Ghrelin Helps Combat LPS Toxicity
Ghrelin is a gut-derived peptide that plays a role in energy homeostasis. Recent studies have implicated ghrelin in systemic inflammation, showing increased plasma ghrelin levels after endotoxin (lipopolysaccharide, LPS) administration. The aims of this study were (1) to test the hypothesis that ghrelin administration affects LPS-induced fever; and (2) to assess the putative effects of ghrelin on plasma corticosterone secretion and preoptic region prostaglandin (PG) E(2) levels in euthermic and febrile rats.

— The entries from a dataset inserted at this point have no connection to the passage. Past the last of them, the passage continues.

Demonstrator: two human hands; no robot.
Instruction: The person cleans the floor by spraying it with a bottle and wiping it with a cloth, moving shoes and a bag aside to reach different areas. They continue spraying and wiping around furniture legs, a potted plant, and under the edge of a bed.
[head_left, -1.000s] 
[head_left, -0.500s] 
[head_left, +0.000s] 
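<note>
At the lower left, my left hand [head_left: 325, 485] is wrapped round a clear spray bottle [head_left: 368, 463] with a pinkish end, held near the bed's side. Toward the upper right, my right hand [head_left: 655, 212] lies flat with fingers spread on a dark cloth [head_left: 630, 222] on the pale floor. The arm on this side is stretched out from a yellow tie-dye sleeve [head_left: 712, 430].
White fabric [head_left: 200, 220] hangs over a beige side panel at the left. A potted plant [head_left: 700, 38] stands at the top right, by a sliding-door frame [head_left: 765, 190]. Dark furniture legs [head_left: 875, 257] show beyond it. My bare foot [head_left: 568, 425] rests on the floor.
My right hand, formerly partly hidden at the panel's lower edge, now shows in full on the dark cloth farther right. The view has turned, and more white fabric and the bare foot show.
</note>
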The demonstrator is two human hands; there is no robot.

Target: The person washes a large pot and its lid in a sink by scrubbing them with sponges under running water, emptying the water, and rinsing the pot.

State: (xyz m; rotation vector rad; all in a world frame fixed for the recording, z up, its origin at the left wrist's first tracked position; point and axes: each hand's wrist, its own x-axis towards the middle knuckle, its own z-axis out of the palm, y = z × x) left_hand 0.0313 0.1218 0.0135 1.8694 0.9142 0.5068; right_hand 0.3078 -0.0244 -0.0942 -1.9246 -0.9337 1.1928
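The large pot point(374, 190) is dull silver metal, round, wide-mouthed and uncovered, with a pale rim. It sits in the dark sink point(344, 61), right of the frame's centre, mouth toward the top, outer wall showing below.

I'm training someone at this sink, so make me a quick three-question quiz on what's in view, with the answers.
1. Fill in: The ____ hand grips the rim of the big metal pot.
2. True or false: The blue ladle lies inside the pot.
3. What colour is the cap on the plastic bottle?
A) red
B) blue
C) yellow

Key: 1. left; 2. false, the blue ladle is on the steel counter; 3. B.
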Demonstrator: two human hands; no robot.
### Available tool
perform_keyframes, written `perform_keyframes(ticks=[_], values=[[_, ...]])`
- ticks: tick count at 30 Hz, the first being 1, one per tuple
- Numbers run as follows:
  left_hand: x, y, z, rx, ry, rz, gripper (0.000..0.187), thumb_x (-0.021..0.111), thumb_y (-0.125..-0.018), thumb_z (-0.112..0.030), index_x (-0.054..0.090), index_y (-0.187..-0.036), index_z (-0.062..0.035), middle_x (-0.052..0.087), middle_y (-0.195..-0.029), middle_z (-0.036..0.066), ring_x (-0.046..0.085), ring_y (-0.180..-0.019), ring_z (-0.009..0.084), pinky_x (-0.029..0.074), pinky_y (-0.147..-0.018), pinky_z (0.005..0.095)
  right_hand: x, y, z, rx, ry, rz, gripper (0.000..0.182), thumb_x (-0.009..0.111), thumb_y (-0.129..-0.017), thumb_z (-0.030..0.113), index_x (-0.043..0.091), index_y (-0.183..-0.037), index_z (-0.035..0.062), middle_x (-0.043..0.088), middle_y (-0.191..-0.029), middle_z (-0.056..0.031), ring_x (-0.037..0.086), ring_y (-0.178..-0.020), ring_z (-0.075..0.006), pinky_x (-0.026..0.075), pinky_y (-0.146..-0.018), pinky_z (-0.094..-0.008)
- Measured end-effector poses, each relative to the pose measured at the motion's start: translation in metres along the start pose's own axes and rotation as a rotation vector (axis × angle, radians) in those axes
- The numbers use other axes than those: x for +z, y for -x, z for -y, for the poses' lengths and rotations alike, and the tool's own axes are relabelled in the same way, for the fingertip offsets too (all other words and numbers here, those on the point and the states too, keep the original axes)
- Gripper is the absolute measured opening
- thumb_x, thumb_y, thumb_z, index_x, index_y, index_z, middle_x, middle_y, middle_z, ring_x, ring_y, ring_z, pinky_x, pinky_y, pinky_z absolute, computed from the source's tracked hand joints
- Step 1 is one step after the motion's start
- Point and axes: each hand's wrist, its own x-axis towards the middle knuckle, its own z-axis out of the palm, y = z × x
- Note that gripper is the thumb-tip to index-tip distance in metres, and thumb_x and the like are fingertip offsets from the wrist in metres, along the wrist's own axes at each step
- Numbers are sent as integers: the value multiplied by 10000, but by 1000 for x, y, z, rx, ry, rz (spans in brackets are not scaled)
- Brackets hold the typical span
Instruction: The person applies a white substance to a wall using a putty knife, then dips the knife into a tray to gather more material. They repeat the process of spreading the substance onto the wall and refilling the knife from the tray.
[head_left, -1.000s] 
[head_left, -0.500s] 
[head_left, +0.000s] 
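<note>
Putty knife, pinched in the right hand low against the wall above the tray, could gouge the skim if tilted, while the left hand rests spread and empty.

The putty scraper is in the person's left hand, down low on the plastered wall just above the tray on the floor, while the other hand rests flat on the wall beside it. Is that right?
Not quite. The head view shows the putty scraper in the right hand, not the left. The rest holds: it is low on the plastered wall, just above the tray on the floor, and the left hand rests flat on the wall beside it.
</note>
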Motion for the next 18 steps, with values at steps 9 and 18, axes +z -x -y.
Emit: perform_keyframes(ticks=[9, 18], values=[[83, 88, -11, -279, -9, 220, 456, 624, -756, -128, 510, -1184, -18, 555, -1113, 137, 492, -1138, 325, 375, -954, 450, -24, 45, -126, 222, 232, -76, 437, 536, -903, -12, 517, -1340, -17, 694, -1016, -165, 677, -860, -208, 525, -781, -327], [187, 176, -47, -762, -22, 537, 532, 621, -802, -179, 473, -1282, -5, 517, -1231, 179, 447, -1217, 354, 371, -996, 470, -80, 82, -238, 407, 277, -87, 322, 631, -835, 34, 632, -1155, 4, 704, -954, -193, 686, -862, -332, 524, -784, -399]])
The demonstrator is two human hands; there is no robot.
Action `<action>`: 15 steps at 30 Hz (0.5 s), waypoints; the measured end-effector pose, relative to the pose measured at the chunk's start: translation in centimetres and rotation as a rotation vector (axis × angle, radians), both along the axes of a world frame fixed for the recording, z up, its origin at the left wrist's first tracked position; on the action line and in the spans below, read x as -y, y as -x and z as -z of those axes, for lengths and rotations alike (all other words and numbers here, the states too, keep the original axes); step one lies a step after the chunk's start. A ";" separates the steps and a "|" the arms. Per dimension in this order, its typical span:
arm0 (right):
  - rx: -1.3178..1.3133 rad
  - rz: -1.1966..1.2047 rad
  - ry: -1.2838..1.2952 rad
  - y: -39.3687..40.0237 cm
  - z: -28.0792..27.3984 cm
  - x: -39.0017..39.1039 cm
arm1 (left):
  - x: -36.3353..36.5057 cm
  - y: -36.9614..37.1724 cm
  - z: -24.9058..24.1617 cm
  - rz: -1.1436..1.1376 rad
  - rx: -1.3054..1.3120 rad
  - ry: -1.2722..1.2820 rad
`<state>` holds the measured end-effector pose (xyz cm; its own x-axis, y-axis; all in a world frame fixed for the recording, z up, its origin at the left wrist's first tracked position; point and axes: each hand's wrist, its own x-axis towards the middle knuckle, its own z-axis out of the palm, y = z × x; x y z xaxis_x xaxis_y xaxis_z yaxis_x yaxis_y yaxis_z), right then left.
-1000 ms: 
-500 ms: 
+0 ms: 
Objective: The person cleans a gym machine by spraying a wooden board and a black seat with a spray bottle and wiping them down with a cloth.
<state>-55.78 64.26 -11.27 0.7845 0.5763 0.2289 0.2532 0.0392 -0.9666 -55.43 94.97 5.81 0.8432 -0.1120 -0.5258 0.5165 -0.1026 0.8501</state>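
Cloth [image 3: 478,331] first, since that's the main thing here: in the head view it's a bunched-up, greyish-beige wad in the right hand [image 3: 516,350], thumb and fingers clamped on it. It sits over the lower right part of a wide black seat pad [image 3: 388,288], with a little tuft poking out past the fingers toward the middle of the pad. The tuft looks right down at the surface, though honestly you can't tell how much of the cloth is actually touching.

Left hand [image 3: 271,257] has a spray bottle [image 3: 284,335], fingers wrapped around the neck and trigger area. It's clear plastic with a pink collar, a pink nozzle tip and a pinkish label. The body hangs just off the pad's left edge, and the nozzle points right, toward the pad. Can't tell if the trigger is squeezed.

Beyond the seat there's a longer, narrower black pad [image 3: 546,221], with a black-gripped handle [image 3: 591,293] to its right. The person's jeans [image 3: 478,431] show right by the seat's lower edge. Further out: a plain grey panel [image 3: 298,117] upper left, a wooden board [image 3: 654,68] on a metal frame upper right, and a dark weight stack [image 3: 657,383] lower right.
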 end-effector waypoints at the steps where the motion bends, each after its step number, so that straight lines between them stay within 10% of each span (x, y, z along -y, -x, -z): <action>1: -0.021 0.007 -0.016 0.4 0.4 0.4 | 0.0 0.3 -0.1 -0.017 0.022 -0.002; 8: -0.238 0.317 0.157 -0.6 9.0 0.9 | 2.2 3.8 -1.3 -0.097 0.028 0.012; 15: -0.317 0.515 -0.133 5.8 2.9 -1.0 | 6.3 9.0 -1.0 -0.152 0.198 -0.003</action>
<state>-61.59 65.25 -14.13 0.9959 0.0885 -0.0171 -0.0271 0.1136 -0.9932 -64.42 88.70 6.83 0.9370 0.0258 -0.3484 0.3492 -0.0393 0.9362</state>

Rats were implanted with a temperature datalogger capsule in the peritoneal cavity to record body core temperature. One week later, they were challenged with LPS (50μg/kg, intraperitoneal, i.p.) alone or combined with ghrelin (0.1mg/kg, i.p.). In another group of rats, plasma corticosterone and preoptic region PGE(2) levels were measured 2h after injections. In euthermic animals, systemic administration of ghrelin failed to elicit any thermoregulatory effect, and caused no significant changes in basal plasma corticosterone and preoptic region PGE(2) levels. LPS caused a typical febrile response, accompanied by increased plasma corticosterone and preoptic PGE(2) levels. When LPS administration was combined with ghrelin fever was attenuated, corticosterone secretion further increased, and the elevated preoptic PGE(2) levels were relatively reduced, but a correlation between these two variables (corticosterone and PGE(2)) failed to exist. The present data add ghrelin to the neurochemical milieu controlling the immune/thermoregulatory system acting as an antipyretic molecule. Moreover, our findings also support the notion that ghrelin attenuates fever by means of a direct effect of the peptide reducing PGE(2) production in the preoptic region.
Soriano RN, Nicoli LG, Carnio EC, Branco LG.
Exogenous ghrelin attenuates endotoxin fever in rats.
Nursing School of Ribeirão Preto, University of São Paulo, Ribeirão Preto, São Paulo, Brazil.